=== EXERCISE BRIEF ===
Find the word "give" in the listing below. Copy every line that has it.

=== SOURCE MATERIAL ===

------------------------

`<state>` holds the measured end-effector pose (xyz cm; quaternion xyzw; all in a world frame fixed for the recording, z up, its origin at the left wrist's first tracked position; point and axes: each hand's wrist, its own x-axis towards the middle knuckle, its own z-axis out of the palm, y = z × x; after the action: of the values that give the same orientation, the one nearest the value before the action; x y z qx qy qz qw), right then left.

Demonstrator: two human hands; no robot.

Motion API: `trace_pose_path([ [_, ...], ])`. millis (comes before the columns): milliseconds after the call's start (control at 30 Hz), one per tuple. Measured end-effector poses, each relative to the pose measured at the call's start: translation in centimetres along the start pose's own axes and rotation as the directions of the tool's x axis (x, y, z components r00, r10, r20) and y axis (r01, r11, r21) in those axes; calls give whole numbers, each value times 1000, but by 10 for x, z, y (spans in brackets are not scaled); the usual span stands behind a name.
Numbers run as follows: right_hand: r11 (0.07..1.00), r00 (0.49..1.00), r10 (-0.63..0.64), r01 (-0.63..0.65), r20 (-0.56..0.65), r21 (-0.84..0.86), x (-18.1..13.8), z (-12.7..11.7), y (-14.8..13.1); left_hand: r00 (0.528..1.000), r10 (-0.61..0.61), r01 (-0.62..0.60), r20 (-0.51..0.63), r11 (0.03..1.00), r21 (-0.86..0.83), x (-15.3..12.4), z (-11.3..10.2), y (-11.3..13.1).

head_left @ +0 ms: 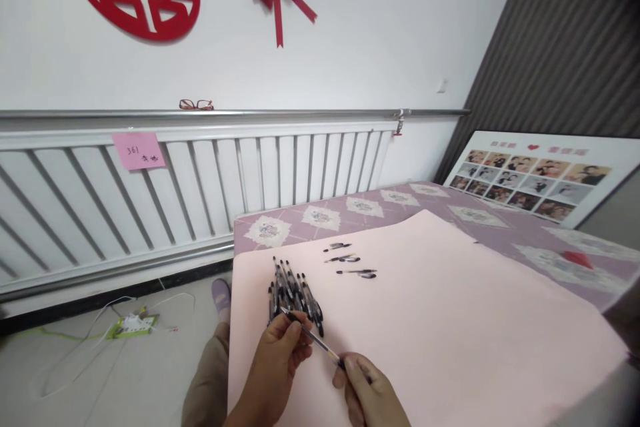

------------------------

=== SOLUTION FOR THIS TASK ===
`<state>` holds the measured end-effector pose (xyz cm; quaternion xyzw; all in a world frame fixed for the recording, z up, its origin at the left wrist's first tracked position; point and axes: each hand's wrist, its own x-axis towards the middle knuckle, its own z-axis out of the palm, y = z × x; after the action: of the values that give the same orientation, the one nearest the value before the action; x y z qx qy qz qw), right then left.
Motion API: `trace_pose_path([ [_, ...], ])`. millis (comes before the columns): milliseconds after the call's start (control at 30 Hz), one per tuple. Measured end-effector poses, each relative to the pose measured at the call's start: translation in centimetres along the start pose's own axes and rotation as the directions of the tool's x axis (x, y, z components r00, r10, r20) and y axis (r01, r11, r21) in those axes; calls give whole numbers, each value times 1000, but by 10 for x, z, y (spans in brackets are not scaled); the usual span stands behind a name.

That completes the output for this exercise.